(DATA SHOWN Opens)
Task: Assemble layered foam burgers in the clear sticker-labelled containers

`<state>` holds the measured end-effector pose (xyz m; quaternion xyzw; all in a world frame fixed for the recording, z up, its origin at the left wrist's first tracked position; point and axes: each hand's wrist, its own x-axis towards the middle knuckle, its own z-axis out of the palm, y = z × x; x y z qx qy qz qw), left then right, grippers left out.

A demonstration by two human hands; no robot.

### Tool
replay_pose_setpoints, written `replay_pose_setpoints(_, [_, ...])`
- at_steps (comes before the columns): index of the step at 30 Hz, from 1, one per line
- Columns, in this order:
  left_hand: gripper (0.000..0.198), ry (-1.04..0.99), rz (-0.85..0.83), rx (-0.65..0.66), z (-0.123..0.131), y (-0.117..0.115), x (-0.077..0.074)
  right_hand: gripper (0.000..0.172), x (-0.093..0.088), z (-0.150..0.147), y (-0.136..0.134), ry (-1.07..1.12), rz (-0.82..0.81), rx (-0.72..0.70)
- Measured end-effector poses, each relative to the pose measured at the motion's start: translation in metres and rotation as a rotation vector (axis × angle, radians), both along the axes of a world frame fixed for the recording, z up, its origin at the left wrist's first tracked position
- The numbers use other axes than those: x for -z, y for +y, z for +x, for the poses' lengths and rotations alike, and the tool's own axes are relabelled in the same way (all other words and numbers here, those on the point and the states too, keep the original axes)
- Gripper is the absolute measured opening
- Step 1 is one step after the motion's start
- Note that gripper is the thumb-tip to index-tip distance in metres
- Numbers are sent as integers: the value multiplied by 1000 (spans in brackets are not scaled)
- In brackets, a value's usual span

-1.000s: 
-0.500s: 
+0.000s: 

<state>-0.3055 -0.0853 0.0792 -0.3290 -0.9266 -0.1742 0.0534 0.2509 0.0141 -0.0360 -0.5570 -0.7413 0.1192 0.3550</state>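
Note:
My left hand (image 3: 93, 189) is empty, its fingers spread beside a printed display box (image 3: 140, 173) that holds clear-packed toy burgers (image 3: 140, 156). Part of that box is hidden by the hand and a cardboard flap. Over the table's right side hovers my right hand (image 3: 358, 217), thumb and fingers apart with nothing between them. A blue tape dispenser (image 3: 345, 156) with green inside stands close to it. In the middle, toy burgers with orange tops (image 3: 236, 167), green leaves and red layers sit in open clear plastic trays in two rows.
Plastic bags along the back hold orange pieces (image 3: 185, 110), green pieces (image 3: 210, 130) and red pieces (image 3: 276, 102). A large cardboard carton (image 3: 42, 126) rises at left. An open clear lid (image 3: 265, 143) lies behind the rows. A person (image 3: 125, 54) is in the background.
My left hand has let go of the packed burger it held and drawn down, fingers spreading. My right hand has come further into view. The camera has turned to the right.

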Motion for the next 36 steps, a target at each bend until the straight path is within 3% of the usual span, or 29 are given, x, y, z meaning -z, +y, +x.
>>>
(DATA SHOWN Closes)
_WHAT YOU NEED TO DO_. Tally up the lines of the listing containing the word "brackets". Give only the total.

_RESPONSE TO THIS EXERCISE_. 2